§ Exercise aim
Word for word, transcribe every line below.

§ Data
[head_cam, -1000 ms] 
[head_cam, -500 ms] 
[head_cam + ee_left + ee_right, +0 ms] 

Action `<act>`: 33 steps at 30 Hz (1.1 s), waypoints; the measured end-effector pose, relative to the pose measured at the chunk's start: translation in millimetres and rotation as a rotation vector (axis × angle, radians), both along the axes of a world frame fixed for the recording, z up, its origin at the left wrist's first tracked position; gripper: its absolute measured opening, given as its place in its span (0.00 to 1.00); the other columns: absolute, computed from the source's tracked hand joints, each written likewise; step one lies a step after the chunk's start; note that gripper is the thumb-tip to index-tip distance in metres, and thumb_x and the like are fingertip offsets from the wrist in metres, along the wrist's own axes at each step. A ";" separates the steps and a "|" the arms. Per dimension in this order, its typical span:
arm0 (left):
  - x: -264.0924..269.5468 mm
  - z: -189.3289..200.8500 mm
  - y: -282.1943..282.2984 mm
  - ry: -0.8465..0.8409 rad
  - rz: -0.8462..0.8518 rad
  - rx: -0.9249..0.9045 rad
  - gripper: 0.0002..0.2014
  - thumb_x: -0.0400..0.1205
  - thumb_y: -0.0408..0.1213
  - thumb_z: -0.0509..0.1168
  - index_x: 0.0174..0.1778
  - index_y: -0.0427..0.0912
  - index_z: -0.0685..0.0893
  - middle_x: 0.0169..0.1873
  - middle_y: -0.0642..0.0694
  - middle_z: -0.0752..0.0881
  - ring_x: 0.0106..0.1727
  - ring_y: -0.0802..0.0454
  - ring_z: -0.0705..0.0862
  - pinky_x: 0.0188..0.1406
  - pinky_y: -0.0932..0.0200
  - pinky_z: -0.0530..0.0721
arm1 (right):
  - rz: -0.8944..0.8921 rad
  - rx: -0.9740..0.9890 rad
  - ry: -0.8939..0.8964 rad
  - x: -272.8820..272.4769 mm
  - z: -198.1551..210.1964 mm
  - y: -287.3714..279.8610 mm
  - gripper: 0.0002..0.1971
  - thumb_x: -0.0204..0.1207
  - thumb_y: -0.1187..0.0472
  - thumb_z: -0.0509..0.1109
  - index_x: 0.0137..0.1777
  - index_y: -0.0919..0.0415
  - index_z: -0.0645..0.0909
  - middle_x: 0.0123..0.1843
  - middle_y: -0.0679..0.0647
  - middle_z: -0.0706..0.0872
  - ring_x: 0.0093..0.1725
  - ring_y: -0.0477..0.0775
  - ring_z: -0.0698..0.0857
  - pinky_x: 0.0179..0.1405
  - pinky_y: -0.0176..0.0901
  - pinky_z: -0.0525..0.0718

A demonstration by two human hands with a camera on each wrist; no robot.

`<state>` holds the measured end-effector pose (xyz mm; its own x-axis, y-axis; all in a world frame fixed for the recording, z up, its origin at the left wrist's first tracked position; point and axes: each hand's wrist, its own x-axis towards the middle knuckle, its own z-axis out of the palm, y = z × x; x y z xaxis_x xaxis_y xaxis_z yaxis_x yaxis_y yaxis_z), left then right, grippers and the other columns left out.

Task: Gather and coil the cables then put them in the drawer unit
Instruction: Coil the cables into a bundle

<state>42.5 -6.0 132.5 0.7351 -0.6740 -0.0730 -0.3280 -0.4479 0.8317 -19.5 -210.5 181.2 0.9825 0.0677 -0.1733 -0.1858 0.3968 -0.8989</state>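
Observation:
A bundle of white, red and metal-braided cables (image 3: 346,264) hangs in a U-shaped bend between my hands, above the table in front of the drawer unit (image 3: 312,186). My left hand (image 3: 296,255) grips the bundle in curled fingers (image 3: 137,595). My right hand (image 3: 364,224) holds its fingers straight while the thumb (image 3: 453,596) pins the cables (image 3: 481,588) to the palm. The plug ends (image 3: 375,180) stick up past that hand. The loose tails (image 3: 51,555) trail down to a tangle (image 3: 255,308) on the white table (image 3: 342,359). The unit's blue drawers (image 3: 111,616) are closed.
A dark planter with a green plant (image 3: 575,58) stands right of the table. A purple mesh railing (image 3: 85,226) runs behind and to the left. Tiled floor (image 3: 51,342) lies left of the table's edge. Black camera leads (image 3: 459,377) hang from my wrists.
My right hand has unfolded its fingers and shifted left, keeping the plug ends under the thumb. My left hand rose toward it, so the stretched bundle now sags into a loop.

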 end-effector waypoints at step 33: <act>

§ Answer to the exercise
[head_cam, -1000 ms] 
[head_cam, -500 ms] 
[head_cam + ee_left + ee_right, +0 ms] 

Action `<act>`: 33 steps at 30 Hz (1.1 s), waypoints; the measured end-effector pose, relative to the pose measured at the chunk's start: translation in millimetres and rotation as a rotation vector (axis × angle, radians), both along the axes of a world frame fixed for the recording, z up, its origin at the left wrist's first tracked position; gripper: its absolute measured opening, given as its place in its span (0.00 to 1.00); the other columns: absolute, computed from the source's tracked hand joints, each written likewise; step one lies a step after the chunk's start; note that gripper is the thumb-tip to index-tip distance in metres, and thumb_x and the like are fingertip offsets from the wrist in metres, along the wrist's own axes at each step. A ";" separates the steps and a "|" the arms. Per dimension in this order, its typical span:
arm0 (left):
  - x: -264.0924..269.5468 mm
  - z: -189.3289..200.8500 mm
  - y: -282.1943..282.2984 mm
  - ry: -0.8465..0.8409 rad
  - rz: -0.8462..0.8518 rad
  - rx: -0.9249..0.9045 rad
  - gripper: 0.0002..0.2014
  - thumb_x: -0.0400..0.1205
  - thumb_y: -0.0408..0.1213
  - thumb_z: -0.0509..0.1168
  - index_x: 0.0174..0.1778
  - index_y: -0.0427..0.0912
  - index_z: -0.0685..0.0893
  - middle_x: 0.0169..0.1873
  - middle_y: -0.0642..0.0694
  - middle_z: -0.0752..0.0881
  - ring_x: 0.0106..0.1727
  - ring_y: -0.0802..0.0454
  - ring_z: -0.0705..0.0862
  - pinky_x: 0.0188..0.1406
  - pinky_y: -0.0932..0.0200
  - pinky_z: -0.0530..0.0721
arm1 (right):
  - rz: -0.8944..0.8921 rad
  - rx: -0.9740..0.9890 rad
  - ry: -0.8939..0.8964 rad
  - x: -272.8820..272.4769 mm
  - z: -198.1551..210.1964 mm
  - y: -287.3714..279.8610 mm
  - gripper: 0.0002..0.1971
  - thumb_x: -0.0204..0.1207
  - thumb_y: -0.1187..0.0472
  - thumb_z: -0.0509..0.1109
  - index_x: 0.0137..0.1777
  - index_y: -0.0919..0.0415
  - index_z: -0.0645..0.0909
  - middle_x: 0.0123..0.1843
  - middle_y: -0.0679..0.0647
  - middle_z: -0.0706..0.0872
  - ring_x: 0.0093..0.1725
  - ring_y: -0.0477..0.0775
  - ring_z: -0.0698..0.0857
  - pinky_x: 0.0179..0.1405
  - pinky_y: -0.0176..0.0901
  - pinky_z: -0.0525..0.0718

A demonstration by two human hands with a camera on each wrist; no robot.

`<state>` holds the measured end-effector pose (xyz mm; its own x-axis, y-axis; all in a world frame fixed for the recording, z up, its origin at the left wrist's first tracked position; point and axes: each hand's wrist, its own x-axis towards the middle knuckle, its own z-axis out of the palm, y = z × x; x y z xaxis_x xaxis_y xaxis_z yaxis_x yaxis_y yaxis_z), left then right, grippers and the other columns left out.

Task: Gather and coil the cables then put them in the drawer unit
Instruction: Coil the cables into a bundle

<state>42.5 -6.0 132.5 0.7351 -0.6740 -0.0730 -0.3280 -0.4479 0.8317 -19.5 -210.5 181.2 0.9825 0.0677 -0.1733 -0.1858 0.3968 -0.8989</state>
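Observation:
A bundle of white, red and metal-braided cables (image 3: 346,264) hangs in a U-shaped bend between my hands, above the table in front of the drawer unit (image 3: 312,186). My left hand (image 3: 296,255) grips the bundle in curled fingers (image 3: 137,595). My right hand (image 3: 364,224) holds its fingers straight while the thumb (image 3: 453,596) pins the cables (image 3: 481,588) to the palm. The plug ends (image 3: 375,180) stick up past that hand. The loose tails (image 3: 51,555) trail down to a tangle (image 3: 255,308) on the white table (image 3: 342,359). The unit's blue drawers (image 3: 111,616) are closed.
A dark planter with a green plant (image 3: 575,58) stands right of the table. A purple mesh railing (image 3: 85,226) runs behind and to the left. Tiled floor (image 3: 51,342) lies left of the table's edge. Black camera leads (image 3: 459,377) hang from my wrists.
My right hand has unfolded its fingers and shifted left, keeping the plug ends under the thumb. My left hand rose toward it, so the stretched bundle now sags into a loop.
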
 end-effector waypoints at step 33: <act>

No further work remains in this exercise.